Traceback (most recent call last):
  File "/home/francois/dev/tahoe/support/bin/tahoe", line 8, in <module>
    load_entry_point('allmydata-tahoe==1.2.0-r3615', 'console_scripts', 'tahoe')()
  File "/home/francois/dev/tahoe/src/allmydata/scripts/runner.py", line 91, in run
    rc = runner(sys.argv[1:])
  File "/home/francois/dev/tahoe/src/allmydata/scripts/runner.py", line 78, in runner
    rc = cli.dispatch[command](so)
  File "/home/francois/dev/tahoe/src/allmydata/scripts/cli.py", line 359, in backup
    rc = tahoe_backup.backup(options)
  File "/home/francois/dev/tahoe/src/allmydata/scripts/tahoe_backup.py", line 353, in backup
    return bu.run()
  File "/home/francois/dev/tahoe/src/allmydata/scripts/tahoe_backup.py", line 198, in run
    new_backup_dircap = self.process(options.from_dir, latest_backup_dircap)
  File "/home/francois/dev/tahoe/src/allmydata/scripts/tahoe_backup.py", line 245, in process
    newchilddircap = self.process(childpath, oldchildcap)
  File "/home/francois/dev/tahoe/src/allmydata/scripts/tahoe_backup.py", line 245, in process
    newchilddircap = self.process(childpath, oldchildcap)
  File "/home/francois/dev/tahoe/src/allmydata/scripts/tahoe_backup.py", line 245, in process
    newchilddircap = self.process(childpath, oldchildcap)
  File "/home/francois/dev/tahoe/src/allmydata/scripts/tahoe_backup.py", line 251, in process
    raise RuntimeError("how do I back this up?" % childpath)
RuntimeError: how do I back this up?

Attachments (4)

bug-641.dpatch (18.7 KB) - added by francois at 2009-02-24T18:35:20Z.
small_symlink_test.patch (2.4 KB) - added by azazel at 2009-02-25T01:09:49Z.
half-fix-for-bug-_641_.dpatch (23.4 KB) - added by azazel at 2009-02-25T01:10:03Z.
641-symlink-depth-limit-1.darcs.patch (65.9 KB) - added by socrates1024 at 2011-11-30T21:12:04Z.

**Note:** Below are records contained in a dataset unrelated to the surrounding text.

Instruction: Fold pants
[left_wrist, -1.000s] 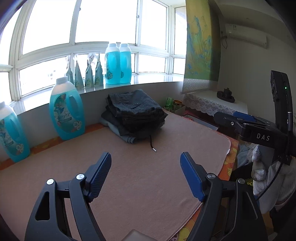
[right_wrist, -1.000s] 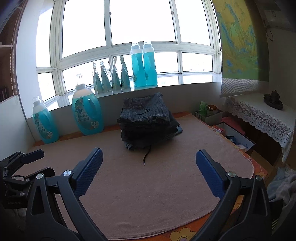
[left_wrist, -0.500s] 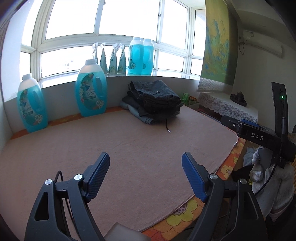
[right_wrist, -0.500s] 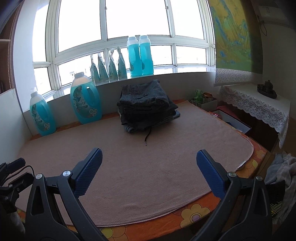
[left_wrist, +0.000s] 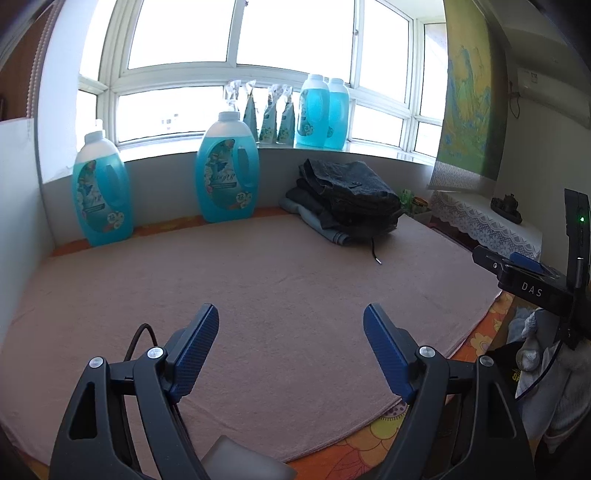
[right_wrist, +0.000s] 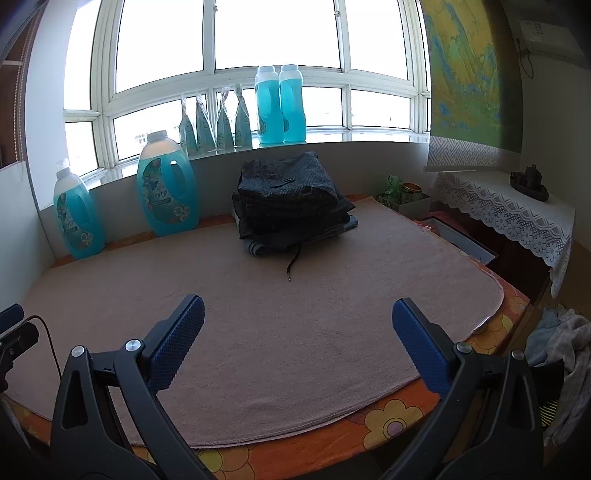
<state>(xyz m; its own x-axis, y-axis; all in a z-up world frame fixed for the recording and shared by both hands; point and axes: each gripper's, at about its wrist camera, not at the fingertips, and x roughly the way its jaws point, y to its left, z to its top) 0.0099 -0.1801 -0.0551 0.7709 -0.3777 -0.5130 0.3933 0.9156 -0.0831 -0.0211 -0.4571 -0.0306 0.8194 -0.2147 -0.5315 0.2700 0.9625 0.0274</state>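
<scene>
Both tools idle over bare pink mat (right_wrist: 295, 332), left gripper (left_wrist: 290, 332) and right gripper (right_wrist: 297, 325) spread wide and empty, folded pants (right_wrist: 290, 195) stacked at far edge by window; seemingly between garments, next move likely fetching one from the heap of clothes (right_wrist: 557, 347) beside the table

Behind the stack of folded pants (right_wrist: 290, 199), the wall's base is hidden, and the lower garments show only their edges. Labels on the detergent bottles (right_wrist: 166, 195) left of the stack are too blurred to read. Right of the stack, a heap of pale cloth (right_wrist: 561, 343) is cut by the frame edge.
</scene>
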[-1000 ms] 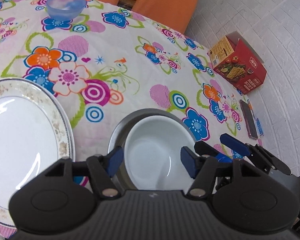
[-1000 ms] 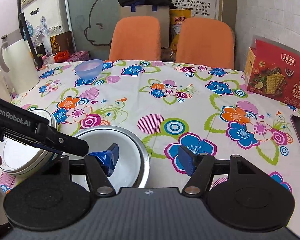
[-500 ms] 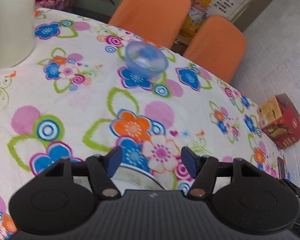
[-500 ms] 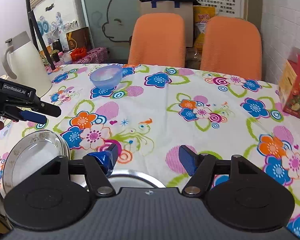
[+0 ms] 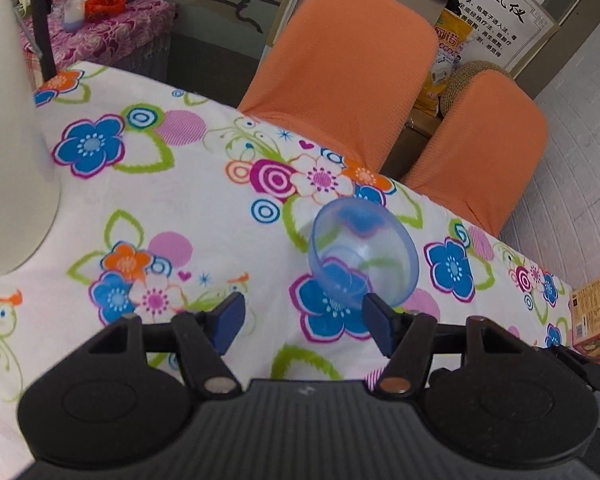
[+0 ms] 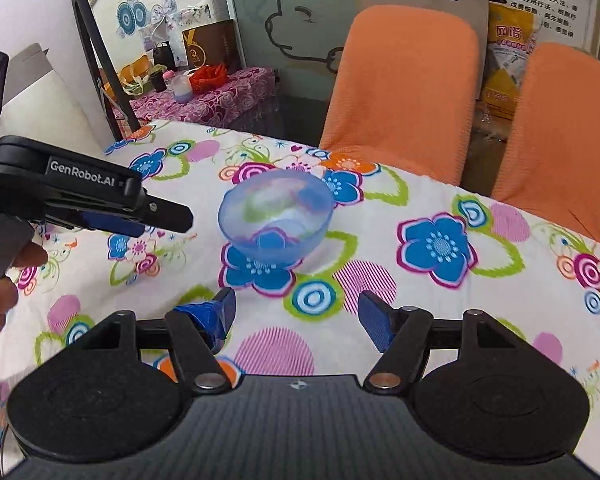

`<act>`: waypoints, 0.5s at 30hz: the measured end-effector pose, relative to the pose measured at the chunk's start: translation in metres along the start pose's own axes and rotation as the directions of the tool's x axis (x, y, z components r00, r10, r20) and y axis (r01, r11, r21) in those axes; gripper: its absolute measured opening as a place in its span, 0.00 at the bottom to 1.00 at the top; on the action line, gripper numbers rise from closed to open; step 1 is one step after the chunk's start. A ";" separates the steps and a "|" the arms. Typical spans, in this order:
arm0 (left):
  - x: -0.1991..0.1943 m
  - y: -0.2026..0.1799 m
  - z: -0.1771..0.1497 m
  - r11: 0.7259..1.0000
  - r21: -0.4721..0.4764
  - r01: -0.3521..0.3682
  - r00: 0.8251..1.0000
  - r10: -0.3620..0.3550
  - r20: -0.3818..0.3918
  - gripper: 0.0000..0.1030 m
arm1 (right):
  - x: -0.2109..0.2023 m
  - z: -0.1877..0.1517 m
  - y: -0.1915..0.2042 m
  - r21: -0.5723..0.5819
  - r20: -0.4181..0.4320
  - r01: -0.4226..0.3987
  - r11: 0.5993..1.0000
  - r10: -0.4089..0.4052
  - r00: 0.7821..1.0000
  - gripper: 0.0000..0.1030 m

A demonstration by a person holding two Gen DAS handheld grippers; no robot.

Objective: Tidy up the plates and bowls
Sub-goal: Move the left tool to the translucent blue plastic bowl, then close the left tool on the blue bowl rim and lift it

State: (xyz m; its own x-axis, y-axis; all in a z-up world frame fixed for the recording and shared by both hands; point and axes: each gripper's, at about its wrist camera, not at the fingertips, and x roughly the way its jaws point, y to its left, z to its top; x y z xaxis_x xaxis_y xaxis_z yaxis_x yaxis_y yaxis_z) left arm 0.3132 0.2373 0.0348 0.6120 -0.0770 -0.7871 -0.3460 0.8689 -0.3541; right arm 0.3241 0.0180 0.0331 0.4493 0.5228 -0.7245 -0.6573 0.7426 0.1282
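Gaping wide with nothing between its blue pads, the left gripper (image 5: 302, 318) now points at the blue bowl (image 5: 362, 254), whose near edge sits just ahead of the right-hand pad; half a second ago that bowl lay far up the table and a metal rim showed under the jaws, which is out of this view now. The right gripper (image 6: 296, 312) is likewise spread open and empty, with the bowl (image 6: 276, 212) ahead of it and nearer than before, while the plate seen earlier at its left has left the frame. The bowl is small, round and see-through plastic, standing upright on the tablecloth (image 5: 188, 208), a smooth white cloth printed with bright flowers and rings. From the right wrist, the left gripper (image 6: 156, 216) reaches in from the left toward the bowl, its black side marked "GenRobot.AI". Two chairs (image 6: 404, 92) in nubbly orange fabric stand behind the table.
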 end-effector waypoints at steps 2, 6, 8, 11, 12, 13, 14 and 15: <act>0.011 0.000 0.011 1.000 -0.007 0.000 1.000 0.000 -0.006 0.63 | 0.017 0.015 -0.001 0.005 0.007 0.000 1.000 0.000 1.000 0.52; 0.034 0.001 0.023 1.000 0.001 -0.019 1.000 0.019 -0.017 0.63 | 0.046 0.035 -0.004 -0.001 -0.014 0.015 1.000 -0.015 1.000 0.52; 0.045 0.002 0.026 1.000 0.002 -0.023 0.999 0.023 -0.029 0.63 | 0.060 0.040 -0.005 -0.006 -0.033 0.023 1.000 -0.024 0.999 0.52; 0.058 0.003 0.029 1.000 0.007 -0.026 0.999 0.026 -0.047 0.63 | 0.075 0.042 -0.008 -0.019 -0.060 0.038 0.999 -0.039 0.997 0.52; 0.061 0.003 0.029 0.999 0.008 -0.031 0.998 0.031 -0.047 0.63 | 0.079 0.042 -0.009 -0.022 -0.067 0.040 0.999 -0.041 0.997 0.52; 0.064 0.003 0.029 0.999 0.010 -0.036 0.998 0.036 -0.048 0.63 | 0.082 0.042 -0.010 -0.023 -0.072 0.040 0.999 -0.042 0.996 0.52; 0.066 0.002 0.029 0.999 0.012 -0.036 0.998 0.036 -0.049 0.63 | 0.085 0.041 -0.010 -0.026 -0.078 0.042 0.999 -0.044 0.996 0.52; 0.068 0.002 0.029 0.999 0.014 -0.034 0.998 0.035 -0.050 0.63 | 0.087 0.041 -0.010 -0.030 -0.081 0.046 0.999 -0.048 0.996 0.52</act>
State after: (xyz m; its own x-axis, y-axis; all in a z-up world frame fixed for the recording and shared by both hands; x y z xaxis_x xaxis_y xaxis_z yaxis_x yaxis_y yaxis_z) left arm 0.3745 0.2481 -0.0046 0.5636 -0.0708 -0.8230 -0.3568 0.8778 -0.3198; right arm 0.3942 0.0730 -0.0035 0.4297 0.4510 -0.7823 -0.6540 0.7528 0.0747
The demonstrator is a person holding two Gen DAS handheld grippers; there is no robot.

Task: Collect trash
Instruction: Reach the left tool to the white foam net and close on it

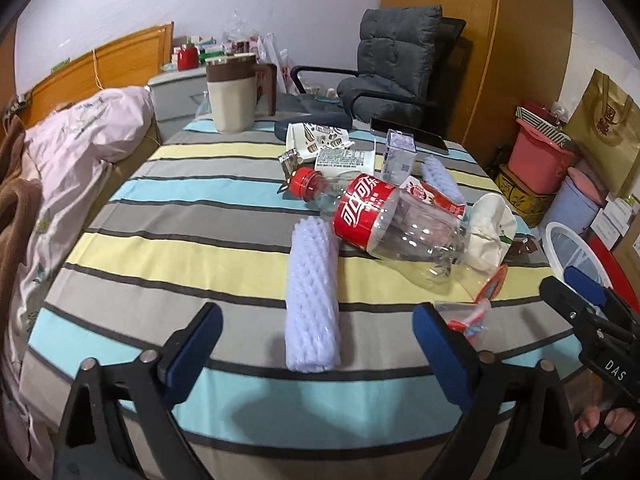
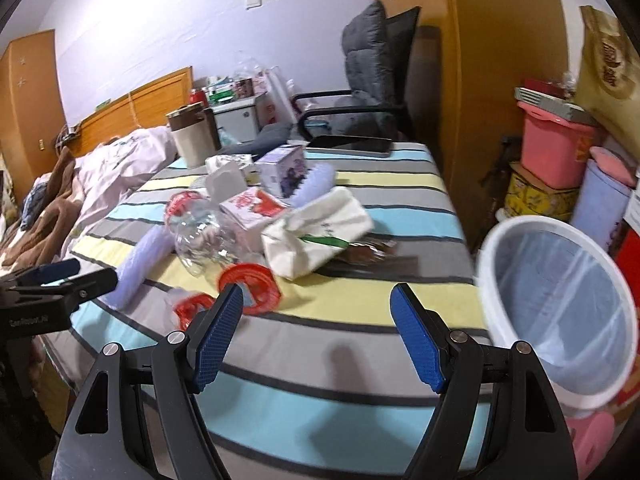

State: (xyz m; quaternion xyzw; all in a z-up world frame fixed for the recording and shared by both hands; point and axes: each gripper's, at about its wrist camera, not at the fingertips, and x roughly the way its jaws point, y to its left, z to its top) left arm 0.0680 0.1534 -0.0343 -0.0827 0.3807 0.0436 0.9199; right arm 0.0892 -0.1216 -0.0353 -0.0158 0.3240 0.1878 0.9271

Download all attachments as: .zip

Change History (25)

comment:1 Changed at 2009-02-24T01:28:53Z by francois

Well, it's perhaps easier to discard them for now and simply display a warning message.

Changed at 2009-02-24T18:35:20Z by francois

comment:2 Changed at 2009-02-24T18:36:12Z by francois

Here's a patch which makes tahoe backup ignore symlinks.

comment:3 Changed at 2009-02-25T01:09:29Z by azazel

  • Cc alberto@… added

I've made a patch, which instead of yours, skips everything that isn't a file or a directory. This also work for file that are unix sockets, devices and so on. Please note that really non-dangling links (targets) gets backupped with or without your patch. Just dangling links are dangerous. I've attached to this ticket a patch file, 'small_symlink_test.patch' really an hack that alters your code to do a much more simple test without using any other function call or temp dir. If runner under linux it demonstrates that links with real target works, and that maybe your test code fails somewhere in being a real useful test? Now i'm too tired and i'll look at it more in detail tomorrow, maybe i'll end up with a franken-patch that will glue the best of the two. Have a look at my patches.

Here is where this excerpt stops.